# Phase 3: Generating Frequent Itemsets and Mining Association Rules 

**Summary**

1. Importing necessary libraries and the datasets


2. Transforming the datasets
    * Transforming order_products__prior.csv
        1. Dropped "add_to_cart_order" and "reordered" columns.
        ---
    * Transforming cleaned_orders.csv
        1. Dropped all the columns except, "order_id" and "user_id"
        2. Investigated minimum and maximum number of transactions made in the dataset.
        3. Performed random sampling and obtained 3 random order_ids from each user.
        ---
    * Obtained transactions from randomly sampled order_ids.
        1. Obtained transactions from the randomly sampled order_ids.
        2. Justified the data loss that occured while acquiring transactions.


3. Investigating missing products
    * Checking for missing products in transactions variable when compared to products.csv
        1. Found 1888 missing products
        ---
    * Checking for missing products in order_products in order_products__prior.csv
        1. Found 11 missing products
        ---
    * Checking for missing products in transactions variable when compared to order_products__prior.csv
        1. Found 1877 missing products
        ---
    * Summary of this section i.e.
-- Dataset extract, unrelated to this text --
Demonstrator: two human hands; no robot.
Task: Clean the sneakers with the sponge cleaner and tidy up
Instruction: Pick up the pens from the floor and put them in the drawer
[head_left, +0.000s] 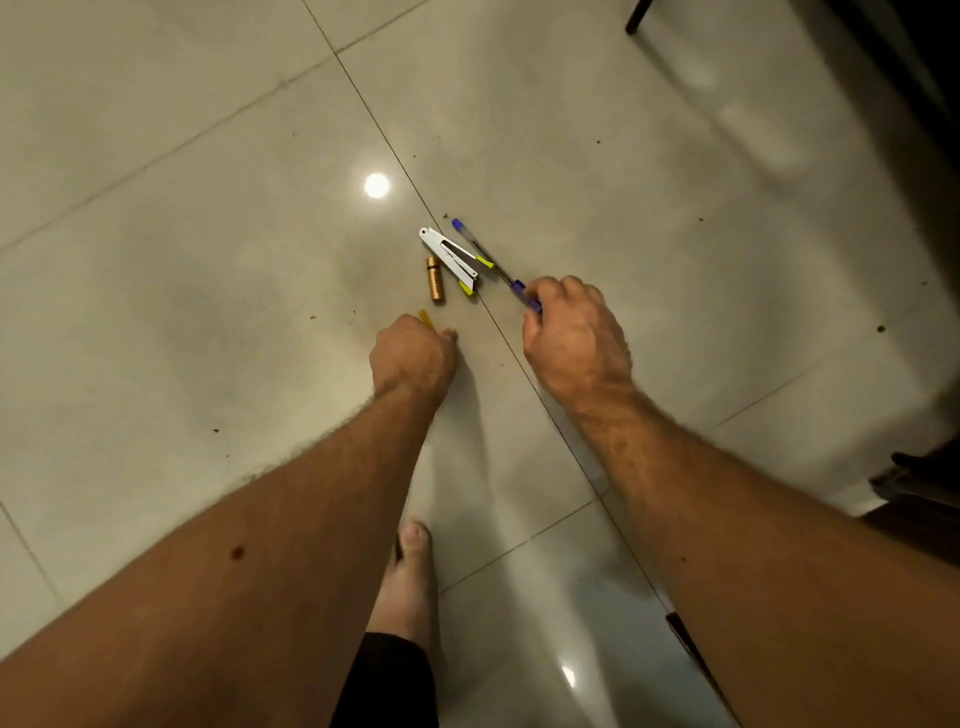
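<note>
1. The person bends low over a glossy tiled floor (208, 260), both bare forearms reaching down and forward toward a small scatter of objects beside a grout line.
2. The right hand (574, 338) is curled closed around the near end of a blue-capped pen (527, 296); the fingers wrap it so that only a short blue stretch pokes out past the knuckles.
3. A second pen (470, 236) — clear barrel, blue cap at its far end — lies on the tile just beyond that hand, running diagonally.
4. Alongside it, touching or nearly so, lies a white stapler (449, 257) with yellow-green tips, its jaws splayed open in a narrow V.
5. A gold-coloured battery (435, 280) lies on its side just left of the stapler, close to it but apart.
6. The left hand (413, 356) is balled into a loose fist with the fingertips down at the floor; a small yellow piece (426, 318) sticks out from the far side of the fist — I cannot tell for sure whether the fingers grip it or merely cover it.
7. A bare foot (410, 571) stands on the tile between the two arms, a dark trouser hem above it.
8. No sneakers or sponge cleaner are anywhere in sight from here.
9. A dark furniture leg (636, 18) stands at the far top right.
</note>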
Investigating missing products
    ---
    * Obtained product with highest count/frequency among the 1877 missing products.
    ---


4. Prooved that all the missing products from the transactions variable can be ignored.


--> The doubt starts here

5. Deciding support and confidence

6. Using FP-Growth algorithm to mine strong association rules.

## ---- Importing necessary libraries and datasets ----

In [None]:
!pip install pyfpgrowth

Collecting pyfpgrowth
  Downloading pyfpgrowth-1.0.tar.gz (1.6 MB)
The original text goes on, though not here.